2. Sur les demandes annexes
En application de l’article 696 du code de procédure civile, il convient de dire que les dépens de première instance seront employés en frais privilégiés de partage, la décision entreprise étant réformée en ce sens, et de condamner M. [H] [A] et M. [L] [G] in solidum aux dépens d’appel.

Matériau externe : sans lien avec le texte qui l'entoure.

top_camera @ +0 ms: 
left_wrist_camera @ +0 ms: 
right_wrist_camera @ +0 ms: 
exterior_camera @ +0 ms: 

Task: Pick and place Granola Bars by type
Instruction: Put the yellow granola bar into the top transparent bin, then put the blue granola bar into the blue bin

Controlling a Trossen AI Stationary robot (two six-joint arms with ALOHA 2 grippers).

En application de l’article 700 du code de procédure civile, M. [H] [A] et M. [L] [G] seront condamnés in solidum à payer à Mme [R] [A] et Mme [I] [A] la somme indiquée au dispositif du présent arrêt et seront déboutés de leurs propres demandes au titre de leurs frais irrépétibles, la décision querellée étant infirmée du chef des frais irrépétibles de première instance.
PAR CES MOTIFS
La cour, statuant par mise à disposition au greffe, après débats publics, par arrêt rendu par défaut et en dernier ressort,
Infirme le jugement en date du 14 mars 2023 rendu par le tribunal judiciaire de Laon en toutes ses dispositions querellées ;
Statuant à nouveau et y ajoutant,
Dit que les ayants-droit de [S] [A] détiennent une créance de salaire différé à l’encontre des successions de [XU] et [U] [A] d’une somme de 140 746 euros à parfaire au jour du partage pour la période de travail effectuée entre le 10 octobre 1966 et le 31 décembre 1977 dans la limite de dix années sans contrepartie financière ;
Dit que cette créance sera inscrite au passif de la succession de [XU] [A] et de [U] [A] dans le cadre des opérations de compte liquidation et partage des successions ;
Dit que les dépens de première instance seront employés en frais privilégiés de partage ;
Condamne in solidum M. [H] [A] et M. [L] [G] aux dépens d’appel ;
Condamne in solidum M. [H] [A] et M. [L] [G] à payer à Mme [R] [A] et Mme [I] [A] la somme de 3 500 euros au titre de leurs frais irrépétibles ;
Déboute M. [H] [A] et M. [L] [G] de leurs demandes au titre de leurs frais irrépétibles.